===== EXERCISE MATERIALS

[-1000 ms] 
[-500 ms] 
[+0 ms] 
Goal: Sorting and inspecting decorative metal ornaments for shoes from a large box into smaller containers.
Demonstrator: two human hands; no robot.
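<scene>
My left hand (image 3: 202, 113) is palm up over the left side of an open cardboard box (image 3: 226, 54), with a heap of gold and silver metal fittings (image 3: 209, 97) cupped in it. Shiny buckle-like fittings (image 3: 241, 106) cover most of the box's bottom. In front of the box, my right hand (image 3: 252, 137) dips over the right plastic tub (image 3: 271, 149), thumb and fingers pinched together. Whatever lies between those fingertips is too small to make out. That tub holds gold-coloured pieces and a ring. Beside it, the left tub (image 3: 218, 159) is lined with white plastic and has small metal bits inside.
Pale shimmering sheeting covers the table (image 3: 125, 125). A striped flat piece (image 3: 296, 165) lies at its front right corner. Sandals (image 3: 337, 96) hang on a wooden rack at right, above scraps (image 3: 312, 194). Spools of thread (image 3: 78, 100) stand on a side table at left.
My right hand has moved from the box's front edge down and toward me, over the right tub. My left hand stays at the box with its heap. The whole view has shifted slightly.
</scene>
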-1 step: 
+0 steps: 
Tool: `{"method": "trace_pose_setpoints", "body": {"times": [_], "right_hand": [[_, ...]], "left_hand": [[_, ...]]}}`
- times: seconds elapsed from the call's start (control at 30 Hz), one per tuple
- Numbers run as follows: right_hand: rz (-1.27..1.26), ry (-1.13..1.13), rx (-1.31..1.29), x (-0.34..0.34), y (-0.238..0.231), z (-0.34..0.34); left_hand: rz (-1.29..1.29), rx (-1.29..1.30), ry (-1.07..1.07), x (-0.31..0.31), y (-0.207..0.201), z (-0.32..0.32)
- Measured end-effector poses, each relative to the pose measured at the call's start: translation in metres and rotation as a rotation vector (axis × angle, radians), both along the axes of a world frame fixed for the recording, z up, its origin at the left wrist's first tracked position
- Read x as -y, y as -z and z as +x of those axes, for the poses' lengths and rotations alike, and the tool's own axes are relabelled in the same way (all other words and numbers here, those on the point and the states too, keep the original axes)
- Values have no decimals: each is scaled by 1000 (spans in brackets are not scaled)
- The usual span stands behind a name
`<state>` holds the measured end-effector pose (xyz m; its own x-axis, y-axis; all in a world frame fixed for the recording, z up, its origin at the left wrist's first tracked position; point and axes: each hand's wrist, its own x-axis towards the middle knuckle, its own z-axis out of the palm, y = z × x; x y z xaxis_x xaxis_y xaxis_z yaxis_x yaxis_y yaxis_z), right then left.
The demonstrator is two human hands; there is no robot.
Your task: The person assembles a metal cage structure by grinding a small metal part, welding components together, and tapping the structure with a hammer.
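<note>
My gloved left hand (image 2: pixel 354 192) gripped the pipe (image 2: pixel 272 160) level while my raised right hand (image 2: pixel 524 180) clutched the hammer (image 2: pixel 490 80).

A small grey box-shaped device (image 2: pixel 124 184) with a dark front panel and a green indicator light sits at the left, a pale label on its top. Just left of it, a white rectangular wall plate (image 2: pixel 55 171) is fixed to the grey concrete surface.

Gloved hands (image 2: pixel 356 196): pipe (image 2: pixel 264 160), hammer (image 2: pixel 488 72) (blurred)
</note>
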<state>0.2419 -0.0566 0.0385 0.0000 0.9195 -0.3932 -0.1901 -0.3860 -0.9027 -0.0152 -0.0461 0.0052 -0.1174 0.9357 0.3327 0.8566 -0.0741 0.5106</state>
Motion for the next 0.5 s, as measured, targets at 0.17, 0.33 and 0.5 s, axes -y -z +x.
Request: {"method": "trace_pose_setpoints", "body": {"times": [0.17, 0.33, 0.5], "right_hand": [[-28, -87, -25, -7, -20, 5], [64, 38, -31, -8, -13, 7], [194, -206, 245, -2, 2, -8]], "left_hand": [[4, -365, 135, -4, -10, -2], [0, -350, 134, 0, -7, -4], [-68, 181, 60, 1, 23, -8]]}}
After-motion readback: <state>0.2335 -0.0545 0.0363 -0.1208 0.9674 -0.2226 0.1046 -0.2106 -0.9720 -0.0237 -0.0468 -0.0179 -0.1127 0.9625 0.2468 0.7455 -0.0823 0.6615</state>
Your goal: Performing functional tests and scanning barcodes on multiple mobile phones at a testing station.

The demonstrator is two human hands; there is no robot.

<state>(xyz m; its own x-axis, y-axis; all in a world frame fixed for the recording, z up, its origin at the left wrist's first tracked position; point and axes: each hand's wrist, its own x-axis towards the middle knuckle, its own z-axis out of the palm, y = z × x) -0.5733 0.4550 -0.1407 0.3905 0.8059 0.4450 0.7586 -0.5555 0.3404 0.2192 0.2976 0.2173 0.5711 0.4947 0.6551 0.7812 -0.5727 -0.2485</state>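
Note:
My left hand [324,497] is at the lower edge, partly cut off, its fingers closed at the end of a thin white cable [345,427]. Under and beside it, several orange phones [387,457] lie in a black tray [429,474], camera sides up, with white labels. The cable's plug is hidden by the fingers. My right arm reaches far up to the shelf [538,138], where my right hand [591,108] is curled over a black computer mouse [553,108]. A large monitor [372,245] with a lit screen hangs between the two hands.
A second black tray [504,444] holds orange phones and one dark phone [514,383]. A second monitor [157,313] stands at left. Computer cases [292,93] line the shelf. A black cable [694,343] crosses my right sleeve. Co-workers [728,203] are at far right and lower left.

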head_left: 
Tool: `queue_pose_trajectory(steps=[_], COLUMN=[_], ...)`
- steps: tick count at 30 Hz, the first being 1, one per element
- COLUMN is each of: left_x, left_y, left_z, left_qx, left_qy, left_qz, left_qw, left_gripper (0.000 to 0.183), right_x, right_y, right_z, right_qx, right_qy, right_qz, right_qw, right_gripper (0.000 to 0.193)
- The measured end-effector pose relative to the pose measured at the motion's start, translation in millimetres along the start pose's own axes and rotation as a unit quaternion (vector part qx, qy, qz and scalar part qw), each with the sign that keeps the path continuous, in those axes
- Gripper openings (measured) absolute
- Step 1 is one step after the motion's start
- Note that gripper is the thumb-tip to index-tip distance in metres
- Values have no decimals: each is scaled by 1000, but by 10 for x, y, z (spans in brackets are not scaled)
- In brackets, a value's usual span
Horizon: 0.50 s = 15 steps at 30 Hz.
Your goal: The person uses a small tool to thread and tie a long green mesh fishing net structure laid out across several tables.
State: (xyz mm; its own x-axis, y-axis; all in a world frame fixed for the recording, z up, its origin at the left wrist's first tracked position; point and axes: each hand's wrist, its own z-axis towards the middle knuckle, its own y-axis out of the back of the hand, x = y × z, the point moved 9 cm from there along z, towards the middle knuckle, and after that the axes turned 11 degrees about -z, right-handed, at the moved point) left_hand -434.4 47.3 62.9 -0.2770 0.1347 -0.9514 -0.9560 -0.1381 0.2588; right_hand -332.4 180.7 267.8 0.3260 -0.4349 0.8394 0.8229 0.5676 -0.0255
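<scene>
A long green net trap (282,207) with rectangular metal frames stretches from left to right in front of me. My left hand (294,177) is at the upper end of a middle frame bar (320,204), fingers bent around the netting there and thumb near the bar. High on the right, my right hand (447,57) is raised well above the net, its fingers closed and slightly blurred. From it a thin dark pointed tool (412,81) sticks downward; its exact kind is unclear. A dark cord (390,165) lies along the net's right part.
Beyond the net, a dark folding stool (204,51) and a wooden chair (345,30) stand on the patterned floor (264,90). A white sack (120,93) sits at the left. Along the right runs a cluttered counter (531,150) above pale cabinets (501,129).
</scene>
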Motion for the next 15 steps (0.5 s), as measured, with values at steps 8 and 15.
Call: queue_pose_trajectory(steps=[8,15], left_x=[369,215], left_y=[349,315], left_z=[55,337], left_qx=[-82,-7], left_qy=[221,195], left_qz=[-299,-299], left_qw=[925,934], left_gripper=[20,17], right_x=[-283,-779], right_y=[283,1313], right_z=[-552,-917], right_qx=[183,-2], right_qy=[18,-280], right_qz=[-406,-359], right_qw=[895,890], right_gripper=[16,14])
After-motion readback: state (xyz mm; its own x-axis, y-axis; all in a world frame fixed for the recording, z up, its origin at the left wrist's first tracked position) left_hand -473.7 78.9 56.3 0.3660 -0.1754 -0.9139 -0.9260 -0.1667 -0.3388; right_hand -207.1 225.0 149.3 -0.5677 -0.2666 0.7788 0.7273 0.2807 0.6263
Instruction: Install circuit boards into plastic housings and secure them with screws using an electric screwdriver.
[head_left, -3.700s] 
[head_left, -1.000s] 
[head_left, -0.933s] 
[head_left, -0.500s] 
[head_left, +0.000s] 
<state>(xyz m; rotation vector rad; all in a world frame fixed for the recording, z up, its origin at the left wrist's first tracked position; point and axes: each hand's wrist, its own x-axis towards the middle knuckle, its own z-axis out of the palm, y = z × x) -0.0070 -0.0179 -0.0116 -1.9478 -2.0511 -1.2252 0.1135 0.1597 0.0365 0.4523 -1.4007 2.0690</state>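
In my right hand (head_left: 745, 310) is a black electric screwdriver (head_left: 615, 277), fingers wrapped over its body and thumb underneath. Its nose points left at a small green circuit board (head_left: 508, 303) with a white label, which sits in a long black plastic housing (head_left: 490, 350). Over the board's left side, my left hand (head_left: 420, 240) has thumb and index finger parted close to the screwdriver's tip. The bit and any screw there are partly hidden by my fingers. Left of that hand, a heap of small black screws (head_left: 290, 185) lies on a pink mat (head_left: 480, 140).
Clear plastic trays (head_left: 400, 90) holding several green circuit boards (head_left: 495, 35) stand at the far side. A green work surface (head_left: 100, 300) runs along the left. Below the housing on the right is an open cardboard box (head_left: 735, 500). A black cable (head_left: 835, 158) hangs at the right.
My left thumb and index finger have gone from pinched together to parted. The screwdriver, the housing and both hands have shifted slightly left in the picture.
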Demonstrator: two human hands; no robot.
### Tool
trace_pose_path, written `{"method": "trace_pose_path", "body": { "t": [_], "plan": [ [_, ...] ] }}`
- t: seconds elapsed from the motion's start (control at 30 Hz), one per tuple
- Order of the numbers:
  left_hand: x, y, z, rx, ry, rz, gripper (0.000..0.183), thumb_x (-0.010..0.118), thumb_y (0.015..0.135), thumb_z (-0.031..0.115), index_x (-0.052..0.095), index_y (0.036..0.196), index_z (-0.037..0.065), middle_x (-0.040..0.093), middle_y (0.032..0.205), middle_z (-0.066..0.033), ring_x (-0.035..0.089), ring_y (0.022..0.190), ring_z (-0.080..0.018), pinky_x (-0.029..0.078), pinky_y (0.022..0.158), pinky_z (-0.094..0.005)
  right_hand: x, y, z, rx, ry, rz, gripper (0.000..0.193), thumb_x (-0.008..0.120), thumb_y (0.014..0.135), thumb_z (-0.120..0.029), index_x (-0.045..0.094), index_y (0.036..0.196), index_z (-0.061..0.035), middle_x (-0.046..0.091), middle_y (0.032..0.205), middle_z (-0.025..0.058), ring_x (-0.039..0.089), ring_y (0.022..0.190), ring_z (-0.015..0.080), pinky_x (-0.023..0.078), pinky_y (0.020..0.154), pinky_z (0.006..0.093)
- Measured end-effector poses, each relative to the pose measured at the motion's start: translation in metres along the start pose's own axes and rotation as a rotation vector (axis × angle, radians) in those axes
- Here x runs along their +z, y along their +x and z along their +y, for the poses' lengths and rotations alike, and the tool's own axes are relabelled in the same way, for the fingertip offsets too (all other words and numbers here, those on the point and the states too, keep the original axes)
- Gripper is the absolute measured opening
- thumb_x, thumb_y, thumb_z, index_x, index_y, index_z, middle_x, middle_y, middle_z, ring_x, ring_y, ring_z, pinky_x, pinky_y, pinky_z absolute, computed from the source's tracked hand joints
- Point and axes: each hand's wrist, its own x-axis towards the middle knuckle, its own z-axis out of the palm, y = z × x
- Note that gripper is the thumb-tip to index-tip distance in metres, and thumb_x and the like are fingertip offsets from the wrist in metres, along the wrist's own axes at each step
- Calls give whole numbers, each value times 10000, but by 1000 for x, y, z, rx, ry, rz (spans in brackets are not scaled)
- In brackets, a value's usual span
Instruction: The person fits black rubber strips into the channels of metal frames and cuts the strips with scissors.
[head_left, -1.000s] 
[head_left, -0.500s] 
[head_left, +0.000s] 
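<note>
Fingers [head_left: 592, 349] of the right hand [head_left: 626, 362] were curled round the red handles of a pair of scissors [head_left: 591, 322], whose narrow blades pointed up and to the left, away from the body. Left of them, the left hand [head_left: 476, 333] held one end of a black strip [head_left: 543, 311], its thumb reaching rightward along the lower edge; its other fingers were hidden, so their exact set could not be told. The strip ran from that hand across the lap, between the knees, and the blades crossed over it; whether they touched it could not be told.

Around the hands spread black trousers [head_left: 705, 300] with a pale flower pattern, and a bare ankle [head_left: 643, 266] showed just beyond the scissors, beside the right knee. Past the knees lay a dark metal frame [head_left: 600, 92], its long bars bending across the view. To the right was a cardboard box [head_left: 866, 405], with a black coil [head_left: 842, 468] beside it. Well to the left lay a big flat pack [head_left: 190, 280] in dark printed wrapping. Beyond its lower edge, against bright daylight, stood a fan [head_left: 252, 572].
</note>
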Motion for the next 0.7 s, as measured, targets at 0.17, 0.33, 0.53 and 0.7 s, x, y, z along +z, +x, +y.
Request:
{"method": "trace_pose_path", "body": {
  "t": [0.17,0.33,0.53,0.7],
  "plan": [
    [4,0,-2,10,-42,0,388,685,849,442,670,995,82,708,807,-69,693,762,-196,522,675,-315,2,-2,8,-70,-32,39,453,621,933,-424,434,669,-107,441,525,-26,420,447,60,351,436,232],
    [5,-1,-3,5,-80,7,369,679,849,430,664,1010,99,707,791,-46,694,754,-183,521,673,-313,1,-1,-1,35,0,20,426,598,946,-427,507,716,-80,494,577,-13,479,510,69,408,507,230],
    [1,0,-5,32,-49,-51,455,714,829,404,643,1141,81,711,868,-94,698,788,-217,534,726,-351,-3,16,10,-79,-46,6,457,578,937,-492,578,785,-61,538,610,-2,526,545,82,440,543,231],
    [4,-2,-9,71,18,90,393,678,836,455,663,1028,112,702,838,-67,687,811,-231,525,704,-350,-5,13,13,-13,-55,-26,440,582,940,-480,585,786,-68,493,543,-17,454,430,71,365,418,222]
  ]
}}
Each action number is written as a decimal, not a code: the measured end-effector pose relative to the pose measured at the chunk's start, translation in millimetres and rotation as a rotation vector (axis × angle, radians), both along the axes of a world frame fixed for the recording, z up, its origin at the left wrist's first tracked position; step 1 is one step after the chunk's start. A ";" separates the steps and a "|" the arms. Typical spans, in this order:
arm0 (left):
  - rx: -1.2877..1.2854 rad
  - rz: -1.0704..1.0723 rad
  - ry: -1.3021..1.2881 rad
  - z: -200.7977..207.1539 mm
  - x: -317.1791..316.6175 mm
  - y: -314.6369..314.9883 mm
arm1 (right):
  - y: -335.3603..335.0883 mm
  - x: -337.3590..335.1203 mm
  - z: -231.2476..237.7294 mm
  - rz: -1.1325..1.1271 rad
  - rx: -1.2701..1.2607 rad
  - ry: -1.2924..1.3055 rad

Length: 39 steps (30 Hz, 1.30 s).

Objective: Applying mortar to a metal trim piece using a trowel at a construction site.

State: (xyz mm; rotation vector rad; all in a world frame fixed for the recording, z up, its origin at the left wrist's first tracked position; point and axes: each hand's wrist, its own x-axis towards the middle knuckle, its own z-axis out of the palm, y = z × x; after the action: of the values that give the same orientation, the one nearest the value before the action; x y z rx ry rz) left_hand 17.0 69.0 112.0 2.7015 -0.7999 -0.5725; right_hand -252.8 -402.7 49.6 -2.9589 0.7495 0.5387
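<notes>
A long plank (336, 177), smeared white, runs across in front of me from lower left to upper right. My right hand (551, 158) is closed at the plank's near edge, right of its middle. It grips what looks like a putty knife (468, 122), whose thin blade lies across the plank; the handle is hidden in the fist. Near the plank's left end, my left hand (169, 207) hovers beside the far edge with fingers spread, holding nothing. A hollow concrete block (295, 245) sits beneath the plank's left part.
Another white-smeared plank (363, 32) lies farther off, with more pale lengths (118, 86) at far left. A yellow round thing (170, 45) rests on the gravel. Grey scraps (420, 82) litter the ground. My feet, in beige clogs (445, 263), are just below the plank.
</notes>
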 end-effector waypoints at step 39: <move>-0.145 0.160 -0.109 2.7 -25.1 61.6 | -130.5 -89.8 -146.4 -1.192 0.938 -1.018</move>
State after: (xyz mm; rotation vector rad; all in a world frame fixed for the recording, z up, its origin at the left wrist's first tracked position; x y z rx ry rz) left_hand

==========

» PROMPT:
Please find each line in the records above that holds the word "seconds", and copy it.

» RESULT OF THE EXERCISE:
- times: seconds elapsed from the call's start (control at 30 Hz), one per tuple
- t: seconds elapsed from the motion's start (control at 30 Hz), one per tuple

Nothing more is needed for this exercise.